- Relator(a)
- Ministro Reynaldo Soares da Fonseca
- Órgão julgador
- Quinta Turma
- Data do julgamento
- 02/05/2017
- Data de publicação
- 05/05/2017
STJ – Acórdão, Rel. Ministro Reynaldo Soares da Fonseca, Quinta Turma, j. 02/05/2017, p. 05/05/2017
HABEAS CORPUS SUBSTITUTIVO DE RECURSO. DESCABIMENTO. PORTE ILEGAL DE ARMA DE FOGO. ART. 16, PARÁGRAFO ÚNICO, IV, DA LEI N. 10.826/03. ARMA MUNICIADA. MAJORAÇÃO DA PENA-BASE. IMPOSSIBILIDADE. CIRCUNSTÂNCIA ÍNSITA AO TIPO PENAL. CONSTRANGIMENTO ILEGAL EVIDENCIADO. WRIT NÃO CONHECIDO. ORDEM CONCEDIDA DE OFÍCIO. - O Superior Tribunal de Justiça, seguindo entendimento firmado pelo Supremo Tribunal Federal, passou a não admitir o conhecimento de habeas corpus substitutivo de recurso previsto para a espécie. No entanto, deve-se analisar o pedido formulado na inicial, tendo em vista a possibilidade de se conceder a ordem de ofício, em razão da existência de eventual coação ilegal. - No tocante à dosimetria da pena, sabe-se que a sua revisão, na via do habeas corpus, é possível somente em situações excepcionais, de manifesta ilegalidade ou abuso de poder reconhecíveis de plano, sem maiores incursões em aspectos circunstanciais ou fáticos e probatórios (HC 304083/PR, Rel. Min. Felix Fischer, Quinta Turma, DJe 12/3/2015). - Nos termos da jurisprudência desta Corte, não se mostra necessário, para a tipificação do crime previsto no art. 16 da Lei 10.826/2003, que a arma esteja municiada.
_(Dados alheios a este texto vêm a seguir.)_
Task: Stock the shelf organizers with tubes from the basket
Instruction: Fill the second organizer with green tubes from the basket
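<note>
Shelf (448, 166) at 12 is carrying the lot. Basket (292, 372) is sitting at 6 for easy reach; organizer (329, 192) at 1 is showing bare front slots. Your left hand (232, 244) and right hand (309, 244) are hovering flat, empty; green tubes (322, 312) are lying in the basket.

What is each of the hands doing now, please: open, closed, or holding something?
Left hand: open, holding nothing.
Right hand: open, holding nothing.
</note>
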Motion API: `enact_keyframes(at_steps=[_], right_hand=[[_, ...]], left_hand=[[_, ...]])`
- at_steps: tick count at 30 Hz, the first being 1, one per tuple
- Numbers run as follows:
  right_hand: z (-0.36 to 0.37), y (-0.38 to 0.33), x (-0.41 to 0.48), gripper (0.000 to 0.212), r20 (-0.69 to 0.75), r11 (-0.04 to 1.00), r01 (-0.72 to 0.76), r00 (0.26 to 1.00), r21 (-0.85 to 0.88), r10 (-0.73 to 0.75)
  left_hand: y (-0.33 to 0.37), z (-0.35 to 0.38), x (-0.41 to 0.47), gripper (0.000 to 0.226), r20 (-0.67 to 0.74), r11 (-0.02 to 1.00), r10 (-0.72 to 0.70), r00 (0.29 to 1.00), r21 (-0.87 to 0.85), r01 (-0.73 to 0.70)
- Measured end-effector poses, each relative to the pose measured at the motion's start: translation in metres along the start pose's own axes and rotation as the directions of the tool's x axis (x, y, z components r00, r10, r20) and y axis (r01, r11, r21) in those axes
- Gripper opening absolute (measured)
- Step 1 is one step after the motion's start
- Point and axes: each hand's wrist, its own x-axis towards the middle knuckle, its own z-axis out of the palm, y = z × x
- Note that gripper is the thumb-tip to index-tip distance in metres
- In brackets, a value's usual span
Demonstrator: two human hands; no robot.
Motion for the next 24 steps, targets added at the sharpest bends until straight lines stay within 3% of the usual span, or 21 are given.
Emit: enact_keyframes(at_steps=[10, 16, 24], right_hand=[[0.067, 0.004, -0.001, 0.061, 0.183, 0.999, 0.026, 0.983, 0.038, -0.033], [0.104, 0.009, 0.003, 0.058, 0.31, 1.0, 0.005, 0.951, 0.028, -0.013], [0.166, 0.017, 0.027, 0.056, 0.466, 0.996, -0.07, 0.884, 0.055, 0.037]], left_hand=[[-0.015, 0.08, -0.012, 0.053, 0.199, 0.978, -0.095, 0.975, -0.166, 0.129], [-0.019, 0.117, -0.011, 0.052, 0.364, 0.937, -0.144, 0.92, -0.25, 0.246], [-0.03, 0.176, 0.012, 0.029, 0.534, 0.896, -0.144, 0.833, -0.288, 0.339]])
Contudo, o fato de assim se apresentar não pode constituir fundamento idôneo, e concreto, para aumento da pena-base, motivada na maior reprovabilidade da conduta, por se tratar de circunstância comum à espécie (HC 194.046/SP, Rel. Ministro NEFI CORDEIRO, Sexta Turma, julgado em 03/12/2015, DJe 15/12/2015). - Hipótese em que deve a pena-base ser estabelecida no piso legal, pois o fato de a pistola apreendida encontrar-se municiada e pronta para efetuar disparos é elemento inerente ao tipo penal descrito no art. 16 da Lei n. 10.826/2003. - Habeas corpus não conhecido. Ordem concedida de ofício, para reduzir as penas do paciente a 3 anos e 6 meses de reclusão e 11 dias-multa, mantidos os demais termos do decreto condenatório. (HC n. 393.062/RJ, relator Ministro Reynaldo Soares da Fonseca, Quinta Turma, julgado em 2/5/2017, DJe de 5/5/2017.)